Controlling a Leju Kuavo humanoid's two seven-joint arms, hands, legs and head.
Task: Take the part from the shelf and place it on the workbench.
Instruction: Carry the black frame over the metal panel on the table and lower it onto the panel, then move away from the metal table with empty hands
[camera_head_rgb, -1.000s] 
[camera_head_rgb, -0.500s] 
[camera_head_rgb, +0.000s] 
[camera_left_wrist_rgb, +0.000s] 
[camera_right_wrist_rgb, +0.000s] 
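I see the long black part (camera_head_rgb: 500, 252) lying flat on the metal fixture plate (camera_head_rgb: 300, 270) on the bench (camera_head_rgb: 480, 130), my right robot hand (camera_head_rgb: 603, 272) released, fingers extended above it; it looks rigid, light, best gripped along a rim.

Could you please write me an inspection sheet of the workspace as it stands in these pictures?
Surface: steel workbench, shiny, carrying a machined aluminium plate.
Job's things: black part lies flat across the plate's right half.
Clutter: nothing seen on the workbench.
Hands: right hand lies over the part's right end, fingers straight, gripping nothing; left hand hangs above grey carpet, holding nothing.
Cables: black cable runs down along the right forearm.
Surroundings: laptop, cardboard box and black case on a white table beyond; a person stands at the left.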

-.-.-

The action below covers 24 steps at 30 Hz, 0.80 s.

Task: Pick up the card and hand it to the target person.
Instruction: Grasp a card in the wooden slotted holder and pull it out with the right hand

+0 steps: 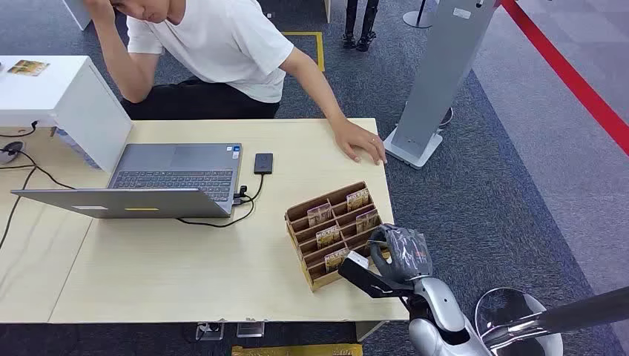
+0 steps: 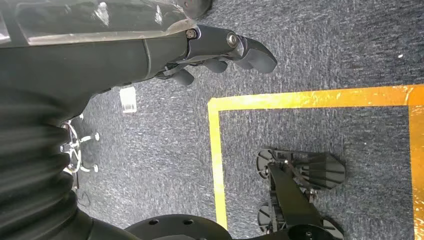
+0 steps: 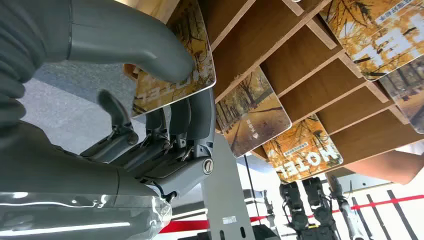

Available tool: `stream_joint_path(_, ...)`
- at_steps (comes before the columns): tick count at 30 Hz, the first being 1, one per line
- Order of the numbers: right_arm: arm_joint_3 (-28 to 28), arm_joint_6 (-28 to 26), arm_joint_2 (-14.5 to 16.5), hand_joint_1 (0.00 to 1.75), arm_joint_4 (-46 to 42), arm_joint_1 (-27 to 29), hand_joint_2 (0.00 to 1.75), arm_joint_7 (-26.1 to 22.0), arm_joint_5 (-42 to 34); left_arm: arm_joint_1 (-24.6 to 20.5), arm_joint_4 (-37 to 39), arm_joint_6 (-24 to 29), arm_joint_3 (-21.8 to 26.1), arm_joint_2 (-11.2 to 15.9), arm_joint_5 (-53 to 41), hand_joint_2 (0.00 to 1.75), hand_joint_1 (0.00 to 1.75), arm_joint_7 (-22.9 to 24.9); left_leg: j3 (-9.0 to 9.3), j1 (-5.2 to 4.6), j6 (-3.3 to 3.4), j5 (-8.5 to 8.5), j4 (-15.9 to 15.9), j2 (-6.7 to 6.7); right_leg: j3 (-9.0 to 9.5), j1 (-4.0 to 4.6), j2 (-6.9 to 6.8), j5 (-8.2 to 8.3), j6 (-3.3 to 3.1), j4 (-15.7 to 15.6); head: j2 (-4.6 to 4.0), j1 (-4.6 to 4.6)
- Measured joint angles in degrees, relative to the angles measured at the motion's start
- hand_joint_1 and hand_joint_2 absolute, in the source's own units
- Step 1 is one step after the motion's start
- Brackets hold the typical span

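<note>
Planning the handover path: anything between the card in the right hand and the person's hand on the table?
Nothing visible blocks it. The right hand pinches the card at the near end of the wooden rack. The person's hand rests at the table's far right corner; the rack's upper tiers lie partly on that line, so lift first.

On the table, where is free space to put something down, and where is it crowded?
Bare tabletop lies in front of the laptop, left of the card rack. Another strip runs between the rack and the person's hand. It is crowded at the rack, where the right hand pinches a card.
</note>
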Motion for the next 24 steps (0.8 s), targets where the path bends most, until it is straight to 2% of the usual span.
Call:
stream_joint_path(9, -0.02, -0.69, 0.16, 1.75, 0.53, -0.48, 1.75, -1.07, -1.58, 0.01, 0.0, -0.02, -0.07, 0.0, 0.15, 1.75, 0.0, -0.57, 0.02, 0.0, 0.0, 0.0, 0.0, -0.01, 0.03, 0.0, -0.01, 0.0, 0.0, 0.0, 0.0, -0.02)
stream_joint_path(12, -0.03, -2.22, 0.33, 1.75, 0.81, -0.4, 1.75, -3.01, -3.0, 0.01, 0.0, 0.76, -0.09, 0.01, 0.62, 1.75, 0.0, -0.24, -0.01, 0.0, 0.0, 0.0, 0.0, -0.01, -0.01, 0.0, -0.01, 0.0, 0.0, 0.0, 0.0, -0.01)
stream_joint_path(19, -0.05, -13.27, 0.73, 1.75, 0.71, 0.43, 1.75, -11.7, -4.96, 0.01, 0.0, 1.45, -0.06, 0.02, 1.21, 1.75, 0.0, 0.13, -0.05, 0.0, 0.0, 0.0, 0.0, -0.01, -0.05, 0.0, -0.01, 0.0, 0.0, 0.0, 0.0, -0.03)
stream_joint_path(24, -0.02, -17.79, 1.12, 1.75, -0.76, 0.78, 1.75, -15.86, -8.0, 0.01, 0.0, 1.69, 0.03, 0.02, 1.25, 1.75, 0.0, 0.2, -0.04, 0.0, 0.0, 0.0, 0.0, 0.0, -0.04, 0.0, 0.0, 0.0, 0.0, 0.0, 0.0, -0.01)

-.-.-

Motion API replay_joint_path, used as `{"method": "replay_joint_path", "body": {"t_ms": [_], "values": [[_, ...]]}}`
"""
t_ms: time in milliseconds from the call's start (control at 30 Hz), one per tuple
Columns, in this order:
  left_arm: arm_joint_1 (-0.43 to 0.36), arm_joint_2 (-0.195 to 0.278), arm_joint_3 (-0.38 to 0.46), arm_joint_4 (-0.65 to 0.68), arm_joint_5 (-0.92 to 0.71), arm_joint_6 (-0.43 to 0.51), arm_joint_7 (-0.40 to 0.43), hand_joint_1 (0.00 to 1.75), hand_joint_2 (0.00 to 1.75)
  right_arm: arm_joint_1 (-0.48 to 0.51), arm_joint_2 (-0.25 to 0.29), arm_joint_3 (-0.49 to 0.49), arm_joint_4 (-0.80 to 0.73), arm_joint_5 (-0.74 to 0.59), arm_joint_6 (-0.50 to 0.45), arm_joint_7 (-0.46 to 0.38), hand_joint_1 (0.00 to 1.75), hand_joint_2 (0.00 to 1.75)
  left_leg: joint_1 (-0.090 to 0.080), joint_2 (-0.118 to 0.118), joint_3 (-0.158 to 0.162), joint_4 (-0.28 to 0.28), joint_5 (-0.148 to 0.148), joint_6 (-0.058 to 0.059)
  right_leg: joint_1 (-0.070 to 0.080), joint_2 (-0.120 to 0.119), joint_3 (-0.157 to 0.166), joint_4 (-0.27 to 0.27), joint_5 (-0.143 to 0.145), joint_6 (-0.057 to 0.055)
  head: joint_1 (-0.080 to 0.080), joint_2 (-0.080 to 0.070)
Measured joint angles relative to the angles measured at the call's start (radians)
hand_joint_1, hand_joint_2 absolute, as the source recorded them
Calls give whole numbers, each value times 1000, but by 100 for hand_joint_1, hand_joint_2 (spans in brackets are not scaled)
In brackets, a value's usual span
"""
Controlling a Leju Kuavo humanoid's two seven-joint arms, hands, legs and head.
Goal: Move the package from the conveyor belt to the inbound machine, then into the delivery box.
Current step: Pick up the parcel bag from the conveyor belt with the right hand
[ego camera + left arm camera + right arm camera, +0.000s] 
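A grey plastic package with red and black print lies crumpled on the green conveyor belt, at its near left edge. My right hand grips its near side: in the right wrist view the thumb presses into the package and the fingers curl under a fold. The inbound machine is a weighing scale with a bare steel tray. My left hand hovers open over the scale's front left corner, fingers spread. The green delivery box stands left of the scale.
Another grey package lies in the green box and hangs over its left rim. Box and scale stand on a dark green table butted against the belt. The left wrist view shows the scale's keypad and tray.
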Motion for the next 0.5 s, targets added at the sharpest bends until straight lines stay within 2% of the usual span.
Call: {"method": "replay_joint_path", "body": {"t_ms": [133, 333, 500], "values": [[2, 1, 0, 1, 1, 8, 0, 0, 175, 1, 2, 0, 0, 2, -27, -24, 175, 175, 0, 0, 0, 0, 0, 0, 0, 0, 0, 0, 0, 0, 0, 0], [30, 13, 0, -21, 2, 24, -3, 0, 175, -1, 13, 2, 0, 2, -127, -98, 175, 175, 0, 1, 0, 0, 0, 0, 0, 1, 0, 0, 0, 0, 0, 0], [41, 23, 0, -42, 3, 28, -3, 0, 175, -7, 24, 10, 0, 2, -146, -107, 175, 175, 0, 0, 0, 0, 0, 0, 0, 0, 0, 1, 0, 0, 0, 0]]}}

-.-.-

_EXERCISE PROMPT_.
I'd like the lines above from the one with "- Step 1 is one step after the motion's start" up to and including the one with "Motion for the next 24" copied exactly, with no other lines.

_EXERCISE OUTPUT_.
- Step 1 is one step after the motion's start
- Brackets hold the typical span

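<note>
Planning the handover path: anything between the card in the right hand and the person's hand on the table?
Nothing visible blocks it. The right hand pinches the card at the near end of the wooden rack. The person's hand rests at the table's far right corner; the rack's upper tiers lie partly on that line, so lift first.

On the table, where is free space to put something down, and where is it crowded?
Bare tabletop lies in front of the laptop, left of the card rack. Another strip runs between the rack and the person's hand. It is crowded at the rack, where the right hand pinches a card.
</note>
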Motion for the next 24 steps (0.8 s), targets where the path bends most, until it is straight to 2% of the usual span.

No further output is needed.